Treat Phone Interviews Seriously (including IPhone Facetime and Skype Screening)

JohnOConnor Blogging, Individual Services

“John, phone interviews have been kind of a joke,” one jobseeker said to me. “I don’t think they are a big deal. I just kind of roll with them.” For the confident person phone screens can seem easy. But don’t be lulled into a comfort zone. I caution jobseekers and clients that phone screens can be very serious, very formal and they are going video. Be ready for anything. If you are not you can quickly be eliminated from consideration. 

Some jobseekers treat phone screens as a necessary nuisance. They do not prepare. They view them as a way to get to the face to face interview. They take the interview anywhere with little to no preparation. They take them on their cell driving, at the mall or wherever. That’s fine for some. But phone screens can lull jobseekers into a false sense of security. Look at them as almost mini face-to-face interviews. Prepare fully. With the advent of video phone screens coming on look out (see the IPhone’s Facetime lately?). I predict the IPhone Screen next! 

To the jobseeker referenced above I said this: “I agree that the phone screen interview is probably not the time to convince interviewer you are the best and only candidate. In fact, getting that next interview and earning that next interview should be the primary purpose. But you might be missing some key steps.”

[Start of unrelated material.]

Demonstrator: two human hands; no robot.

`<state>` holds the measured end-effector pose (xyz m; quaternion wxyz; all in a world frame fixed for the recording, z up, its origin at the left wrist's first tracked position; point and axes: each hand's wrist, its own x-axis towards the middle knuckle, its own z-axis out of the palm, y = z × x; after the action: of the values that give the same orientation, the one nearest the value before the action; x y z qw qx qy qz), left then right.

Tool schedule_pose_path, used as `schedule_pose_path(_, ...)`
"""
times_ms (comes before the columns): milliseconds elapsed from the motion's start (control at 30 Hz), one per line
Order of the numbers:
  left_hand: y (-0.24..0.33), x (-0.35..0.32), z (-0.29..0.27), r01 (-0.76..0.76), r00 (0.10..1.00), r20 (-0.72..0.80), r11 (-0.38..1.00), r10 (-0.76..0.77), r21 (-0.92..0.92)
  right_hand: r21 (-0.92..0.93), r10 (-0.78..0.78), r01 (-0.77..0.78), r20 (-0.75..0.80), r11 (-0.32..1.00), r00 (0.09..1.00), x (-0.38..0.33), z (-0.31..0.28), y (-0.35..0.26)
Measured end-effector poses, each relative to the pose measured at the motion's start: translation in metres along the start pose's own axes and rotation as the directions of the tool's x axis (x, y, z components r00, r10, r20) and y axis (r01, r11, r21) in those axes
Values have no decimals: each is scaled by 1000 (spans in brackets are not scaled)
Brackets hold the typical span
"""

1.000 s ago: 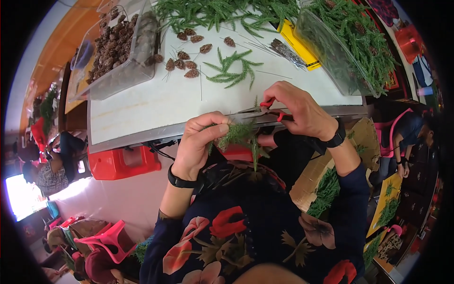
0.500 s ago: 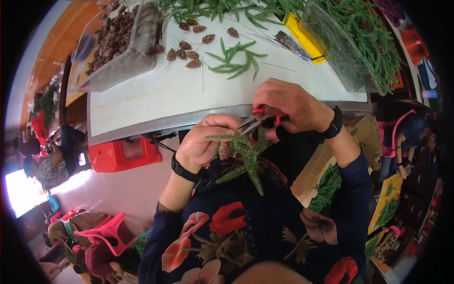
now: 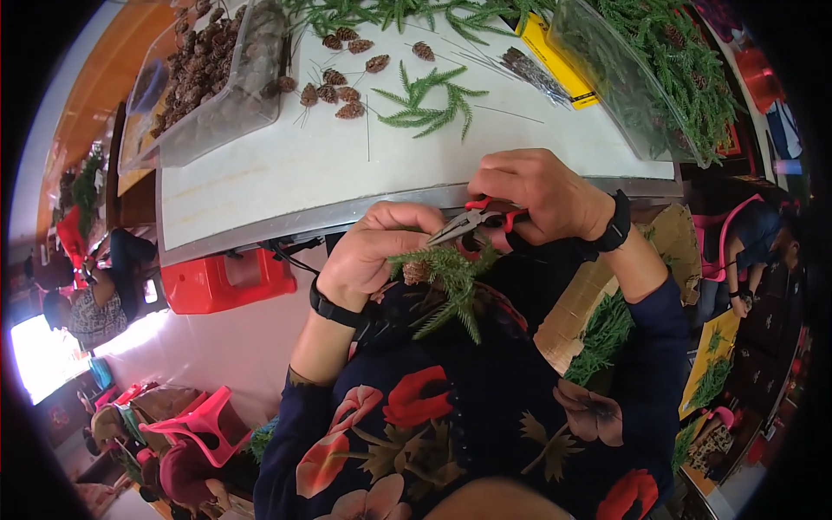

Suffice it to say people do miss many key points and steps that would make the phone interview and phone screening interview more productive: Key Research, Phone Base Setup with No Distractions, Questions to Ask the Interviewer, A Clear Follow Up Letter Strategy, Selected Behavioral Questions Readied and more. Other issues on phone screens that are coming to light now are Skype Interviews, Video Phone Screening and more. Phone screening now has a video element. Look out. It may not be here now to a great degree. Your industry may be next. One client said to me: “I didn’t think they were going to Skype me on the phone screen.” They might. Are you ready?

Here are two more comments that I have heard, myths that should be debunked regarding phone screens or telephone interviews:

“A phone screen is for you to convince the interviewer you are the right choice for the job.” I like that someone would prepare for a phone screen with this in-depth thought process in mind. But the purpose of the phone screen from the employer point of view is to: A. Decide if you do or don’t meet the job requirements and B. Create and keep an interest in you as a candidate. For the jobseeker or candidate a phone screen should be about getting that next meeting or that face-to-face meeting. 

“I don’t prepare too much because first interviews or phone screens are just that – screening interviews with human resources.” Do not be lulled into a sense of security on phone screens. Imagine this. The phone screener, presumably an HR representative, may hear this from the hiring manager: “Make sure you ask the candidate how they work in small group teams or how they have worked directly with senior management.” Be ready for deeper questions and for the phone screen to go further than confirming facts. It may turn behavioral and be a more in-depth interview. It may turn to the unexpected. 

Get the right thought process. Be ready. The phone interview or screening interview should be looked at as a very serious, mini in-person interview. If you fully prepare you have a better chance to be screened in vs. screened out.